When the line containing "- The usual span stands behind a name" appears in the entries below, begin printing there and stop after the line containing "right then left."; print each of those lines exactly and no other line.

*** Opening Recorded information ***

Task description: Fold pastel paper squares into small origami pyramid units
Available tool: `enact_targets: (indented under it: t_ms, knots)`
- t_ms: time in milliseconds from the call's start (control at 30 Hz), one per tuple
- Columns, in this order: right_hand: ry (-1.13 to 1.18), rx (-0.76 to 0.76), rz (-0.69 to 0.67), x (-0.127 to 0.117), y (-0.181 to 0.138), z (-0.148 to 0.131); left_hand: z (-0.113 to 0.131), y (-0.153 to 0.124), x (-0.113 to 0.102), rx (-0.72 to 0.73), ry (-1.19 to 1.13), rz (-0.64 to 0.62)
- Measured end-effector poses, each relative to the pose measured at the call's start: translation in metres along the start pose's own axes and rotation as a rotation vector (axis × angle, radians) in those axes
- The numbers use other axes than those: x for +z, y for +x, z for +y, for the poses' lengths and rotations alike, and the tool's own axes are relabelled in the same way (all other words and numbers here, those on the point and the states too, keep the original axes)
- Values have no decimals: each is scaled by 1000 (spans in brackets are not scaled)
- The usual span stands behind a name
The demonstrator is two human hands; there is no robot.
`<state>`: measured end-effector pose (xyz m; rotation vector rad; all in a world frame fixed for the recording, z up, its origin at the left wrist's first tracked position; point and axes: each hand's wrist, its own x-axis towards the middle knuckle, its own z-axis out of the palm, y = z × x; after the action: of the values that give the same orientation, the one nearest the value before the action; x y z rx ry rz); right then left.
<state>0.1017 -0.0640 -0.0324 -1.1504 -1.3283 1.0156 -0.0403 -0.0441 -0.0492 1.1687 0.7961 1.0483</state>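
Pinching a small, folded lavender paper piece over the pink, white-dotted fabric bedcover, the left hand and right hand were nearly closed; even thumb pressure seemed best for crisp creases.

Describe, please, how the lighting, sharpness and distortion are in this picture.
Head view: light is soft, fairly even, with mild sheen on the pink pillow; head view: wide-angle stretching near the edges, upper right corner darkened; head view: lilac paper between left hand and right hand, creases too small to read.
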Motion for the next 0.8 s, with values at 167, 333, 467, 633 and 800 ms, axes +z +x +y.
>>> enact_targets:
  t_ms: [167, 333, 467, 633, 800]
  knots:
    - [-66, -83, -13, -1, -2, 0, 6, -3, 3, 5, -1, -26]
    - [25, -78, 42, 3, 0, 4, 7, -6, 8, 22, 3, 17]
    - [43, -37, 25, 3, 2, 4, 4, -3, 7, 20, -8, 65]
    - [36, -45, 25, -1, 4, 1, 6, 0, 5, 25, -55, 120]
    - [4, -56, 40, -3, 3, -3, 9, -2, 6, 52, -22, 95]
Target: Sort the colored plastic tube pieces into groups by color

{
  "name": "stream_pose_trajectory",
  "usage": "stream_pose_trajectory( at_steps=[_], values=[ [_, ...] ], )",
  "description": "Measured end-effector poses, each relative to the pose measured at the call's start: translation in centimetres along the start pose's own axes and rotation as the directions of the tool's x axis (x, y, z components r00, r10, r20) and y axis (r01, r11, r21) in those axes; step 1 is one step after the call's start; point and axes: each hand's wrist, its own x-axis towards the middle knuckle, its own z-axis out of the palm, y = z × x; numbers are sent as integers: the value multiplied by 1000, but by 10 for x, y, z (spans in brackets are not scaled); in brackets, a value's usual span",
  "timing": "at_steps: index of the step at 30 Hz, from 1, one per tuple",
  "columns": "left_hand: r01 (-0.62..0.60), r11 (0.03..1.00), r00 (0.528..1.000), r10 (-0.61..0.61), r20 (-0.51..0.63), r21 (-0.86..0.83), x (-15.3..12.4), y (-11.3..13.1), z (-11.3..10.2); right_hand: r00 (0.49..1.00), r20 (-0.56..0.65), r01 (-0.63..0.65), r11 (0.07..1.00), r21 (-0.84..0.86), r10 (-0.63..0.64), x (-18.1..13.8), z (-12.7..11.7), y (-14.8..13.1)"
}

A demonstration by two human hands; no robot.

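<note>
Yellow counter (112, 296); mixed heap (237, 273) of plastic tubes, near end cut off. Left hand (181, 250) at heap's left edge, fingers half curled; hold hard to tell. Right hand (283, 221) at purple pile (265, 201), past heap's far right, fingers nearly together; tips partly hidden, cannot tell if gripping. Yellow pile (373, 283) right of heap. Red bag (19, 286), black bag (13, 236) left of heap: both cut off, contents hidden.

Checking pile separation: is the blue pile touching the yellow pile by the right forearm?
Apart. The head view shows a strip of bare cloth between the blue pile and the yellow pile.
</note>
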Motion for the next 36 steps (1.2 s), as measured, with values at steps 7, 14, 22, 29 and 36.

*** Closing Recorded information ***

Response to the exercise:
- The usual span stands behind a name
The demonstrator is two human hands; there is no robot.
`<state>`: measured end-effector pose (xyz m; rotation vector rad; all in a world frame fixed for the recording, z up, its origin at the left wrist's first tracked position; point and axes: each hand's wrist, its own x-axis towards the middle knuckle, its own z-axis out of the palm, y = z × x; after the action: of the values that give the same orientation, the one nearest the value before the action; x y z rx ry rz); right then left.

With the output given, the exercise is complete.